| Version | Supported |
|---|---|
| 0.4.x (latest) | ✅ |
| 0.3.x | |
| < 0.3.0 | ❌ |
Please do not open a public GitHub issue for security vulnerabilities.
Report security issues privately via one of these channels:
- GitHub Security Advisories — Report a vulnerability (preferred)
- Telegram — @zyvadev
Include as much detail as possible:
- Description of the vulnerability and its potential impact
- Steps to reproduce
- Affected version(s)
- Any suggested fix or mitigation
You will receive an acknowledgment within 48 hours and a resolution timeline within 7 days for critical issues.
ZYVA Cloud IDE is built with the following security properties:
- All AI inference runs on 0G Private Computer inside a Trusted Execution Environment (TEE). Prompts and responses are not logged by the inference provider.
- User code runs in isolated WebContainer (browser WASM) or on-demand E2B sandboxes — never on a shared server process.
- Every user's workspace is scoped to their own directory (
/workspaces/{userId}/).
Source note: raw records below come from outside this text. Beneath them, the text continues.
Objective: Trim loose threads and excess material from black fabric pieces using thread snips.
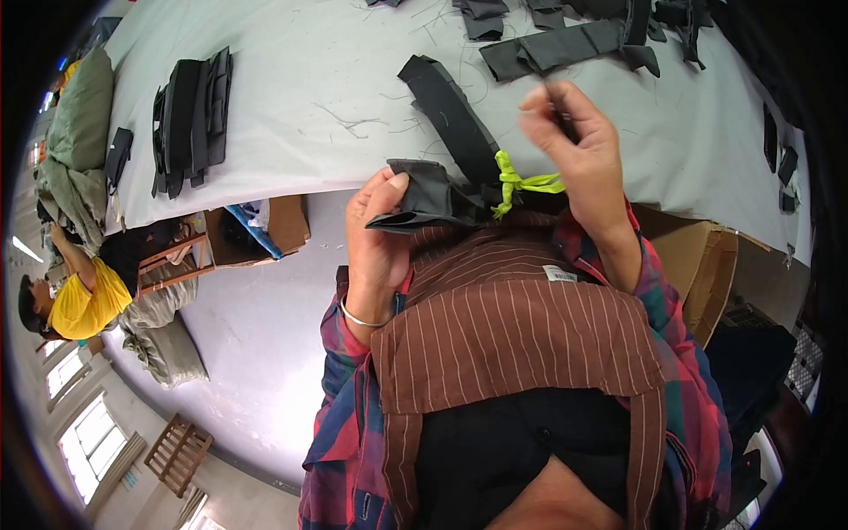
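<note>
My left hand (375,221) is closed on a folded black fabric piece (433,196) just off the table's front edge, thumb on top. My right hand (579,146) is raised to the right, slightly blurred, its fingers closed around something slim and dark (560,108) that I cannot make out. A knotted neon yellow-green strip (511,184) lies between my hands and runs toward my right wrist, where its end is hidden. Behind the held piece, a long black fabric strip (452,115) lies on the pale table (291,97).
Stacked black strips (190,124) lie to the left, more black pieces (565,49) at the far side. Loose threads (349,119) litter the cloth. Cardboard boxes (287,228) stand below the table. A person in yellow (88,300) works at far left beside grey-green bundles (81,110).
</note>
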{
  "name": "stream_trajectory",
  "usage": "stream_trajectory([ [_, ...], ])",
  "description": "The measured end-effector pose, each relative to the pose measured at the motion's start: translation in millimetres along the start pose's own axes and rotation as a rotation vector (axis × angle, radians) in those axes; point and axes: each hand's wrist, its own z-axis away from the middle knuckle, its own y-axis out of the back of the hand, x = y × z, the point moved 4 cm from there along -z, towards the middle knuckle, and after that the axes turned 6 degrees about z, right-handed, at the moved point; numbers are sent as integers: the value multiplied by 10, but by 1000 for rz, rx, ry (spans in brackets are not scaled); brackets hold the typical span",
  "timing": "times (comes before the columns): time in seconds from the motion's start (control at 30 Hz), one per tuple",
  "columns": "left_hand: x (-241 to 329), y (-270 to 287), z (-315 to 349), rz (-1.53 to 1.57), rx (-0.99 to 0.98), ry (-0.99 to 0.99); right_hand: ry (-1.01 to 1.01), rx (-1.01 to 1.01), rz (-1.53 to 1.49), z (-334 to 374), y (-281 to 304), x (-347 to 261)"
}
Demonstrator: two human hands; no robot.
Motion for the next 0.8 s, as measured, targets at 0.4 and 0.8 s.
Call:
stream_trajectory([
  [0.4, -39, -157, -19, -79, 51, 59, -131, -258, 155, 59, -323, 75],
  [0.8, -37, -148, -38, 6, 162, -5, 224, -169, 458, 31, -303, -72],
])
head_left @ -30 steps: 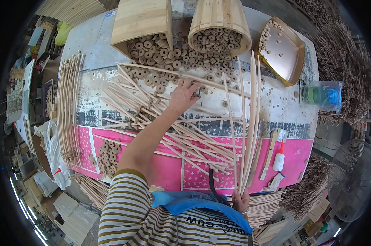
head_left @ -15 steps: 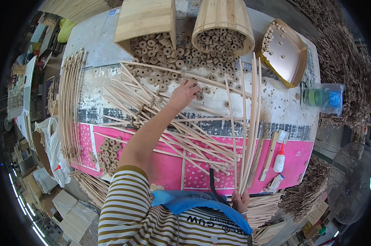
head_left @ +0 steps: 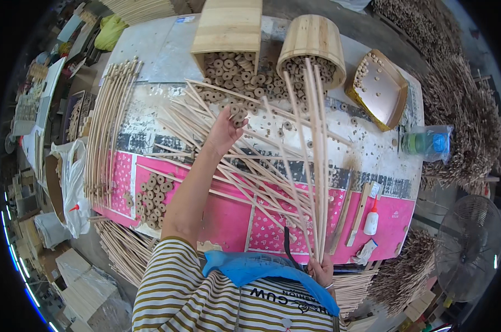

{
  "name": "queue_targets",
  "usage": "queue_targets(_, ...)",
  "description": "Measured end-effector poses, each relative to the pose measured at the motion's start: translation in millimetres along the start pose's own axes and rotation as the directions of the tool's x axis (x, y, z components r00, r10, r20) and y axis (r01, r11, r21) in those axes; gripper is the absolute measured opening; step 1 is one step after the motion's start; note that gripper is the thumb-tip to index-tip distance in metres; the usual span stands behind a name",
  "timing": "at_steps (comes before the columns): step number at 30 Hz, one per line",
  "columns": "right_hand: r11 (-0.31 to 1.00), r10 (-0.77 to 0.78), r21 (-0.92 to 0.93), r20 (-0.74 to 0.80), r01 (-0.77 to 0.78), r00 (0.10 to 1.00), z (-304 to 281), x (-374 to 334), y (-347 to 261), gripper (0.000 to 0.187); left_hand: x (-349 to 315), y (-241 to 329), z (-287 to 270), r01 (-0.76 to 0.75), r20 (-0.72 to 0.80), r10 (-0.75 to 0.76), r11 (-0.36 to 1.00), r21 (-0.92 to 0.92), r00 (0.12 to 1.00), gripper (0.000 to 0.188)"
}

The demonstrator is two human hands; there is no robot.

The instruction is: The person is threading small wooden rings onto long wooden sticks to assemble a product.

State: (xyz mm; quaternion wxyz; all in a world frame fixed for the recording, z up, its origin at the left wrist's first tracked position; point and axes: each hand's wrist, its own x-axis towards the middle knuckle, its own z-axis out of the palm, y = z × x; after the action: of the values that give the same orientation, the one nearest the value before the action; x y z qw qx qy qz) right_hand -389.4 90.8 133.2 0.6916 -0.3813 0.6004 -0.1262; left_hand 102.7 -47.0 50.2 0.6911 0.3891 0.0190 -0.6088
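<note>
Several round wooden discs with centre holes (head_left: 238, 115) rest in the fingers of my left hand (head_left: 223, 134), which is raised over the table short of the disc heap. My right hand (head_left: 321, 271), close to my body, grips the lower ends of several long thin wooden rods (head_left: 317, 166) that fan out upward. Below my left hand lies a loose crisscross pile of similar rods (head_left: 261, 191), some with discs on them. The main heap of discs (head_left: 236, 80) spills from a square wooden box (head_left: 225, 27) lying on its side.
Beside the box lies a tipped wooden bucket (head_left: 311, 39) of discs. At the right are a shallow tray (head_left: 383, 94) with small beads, a bagged blue-green container (head_left: 427, 143) and a glue bottle (head_left: 371, 221). Rods with discs (head_left: 109, 133) line the left edge, near a small disc pile (head_left: 152, 200).
My left hand has lifted from the disc heap and drawn back to the left with several discs. The rods in my right hand have tilted leftward. The whole view has shifted slightly.
</note>
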Motion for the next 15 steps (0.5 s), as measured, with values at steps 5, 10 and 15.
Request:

Path traversal outside this boundary is rejected server-side. - Terminal commands go through a policy layer: allow / approve / deny before any execution.
- Sessions use JWT HttpOnly cookies via NextAuth v5. Tokens are never exposed to client-side JavaScript.
- OAuth tokens (GitHub, Google) are stored server-side in PostgreSQL and never returned to the browser.
- Wallet sign-in uses EIP-191 personal_sign (SIWE) — no private keys are sent to the server.
- All secrets live in
.env.local(gitignored) and are never shipped in client bundles or exposed over HTTP. - The repository does not contain real API keys, database credentials, or private keys.
- Desktop builds are unsigned. Windows and macOS will show a first-launch warning. Only install builds from official releases or zyva.dev.
- TEE attestation is reported honestly — ZYVA does not claim verified remote attestation until a full quote flow is implemented.
In scope:
- Authentication bypass or session hijacking
- Cross-user workspace access (path traversal, insecure direct object reference)
- Remote code execution on the application server
- Credential or secret exposure in the codebase or builds
- XSS in the IDE or docs that could exfiltrate session tokens
Out of scope:
- Vulnerabilities in third-party services (0G, E2B, GitHub, Google)
- Issues in unsigned desktop builds that require physical access
- Social engineering or phishing
- Denial of service against the preview deployment
We follow coordinated disclosure. Once a fix is deployed we will publish a security advisory crediting the reporter (unless they prefer to remain anonymous).